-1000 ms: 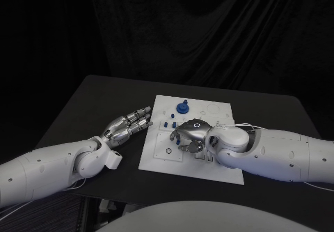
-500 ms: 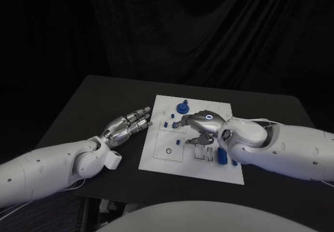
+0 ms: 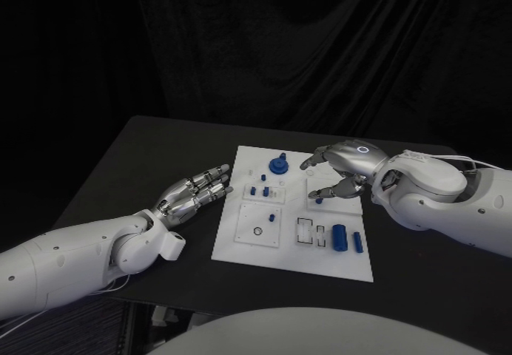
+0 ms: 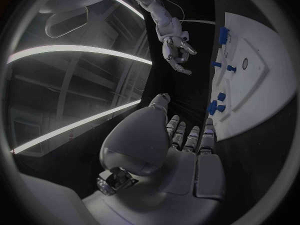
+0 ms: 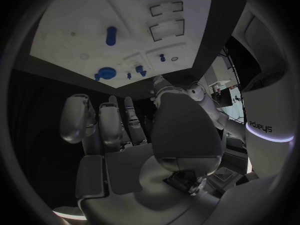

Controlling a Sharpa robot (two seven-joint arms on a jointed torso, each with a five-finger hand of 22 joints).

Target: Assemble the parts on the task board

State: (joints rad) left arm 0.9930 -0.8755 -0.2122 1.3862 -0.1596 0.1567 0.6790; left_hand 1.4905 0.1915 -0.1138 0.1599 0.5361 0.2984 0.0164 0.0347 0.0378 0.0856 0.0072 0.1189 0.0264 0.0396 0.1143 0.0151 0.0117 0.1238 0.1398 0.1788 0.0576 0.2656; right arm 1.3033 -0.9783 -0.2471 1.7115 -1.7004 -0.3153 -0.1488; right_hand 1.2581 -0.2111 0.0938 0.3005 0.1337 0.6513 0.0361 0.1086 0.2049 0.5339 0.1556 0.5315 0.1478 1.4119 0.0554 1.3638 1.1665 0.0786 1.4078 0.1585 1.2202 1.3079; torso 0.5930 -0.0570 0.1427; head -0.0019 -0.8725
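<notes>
Blue cylinder [image 3: 338, 237], stiff, light and likely slick, lies at the task board [image 3: 243, 250]'s near right; from my head I see my right hand [image 3: 343, 171] spread and holding nothing above the far edge, my left hand [image 3: 195, 192] flat and bare beside the board. My right wrist shows a blue peg [image 5: 111, 35] standing upright, best pinched around its sides.

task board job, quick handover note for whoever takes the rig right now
Left hand: open, flat on the table left of the board, holding nothing.
Right hand: open above the board's far right part, nothing in it.
Parts: blue knob stands at the far edge, small pegs mid-left, a cylinder and a smaller piece lie near right.
Done: cannot judge.
Left: two rectangular slots look unfilled.
</notes>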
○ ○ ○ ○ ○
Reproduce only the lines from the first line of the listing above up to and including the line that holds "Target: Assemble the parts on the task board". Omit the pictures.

-1000 ms: 
-500 ms: 
+0 ms: 
+0 ms: 
+0 ms: 

Controlling a Sharpa robot (two seven-joint arms on a jointed torso, each with a five-finger hand of 22 joints).

Target: Assemble the parts on the task board

No further output is expected here.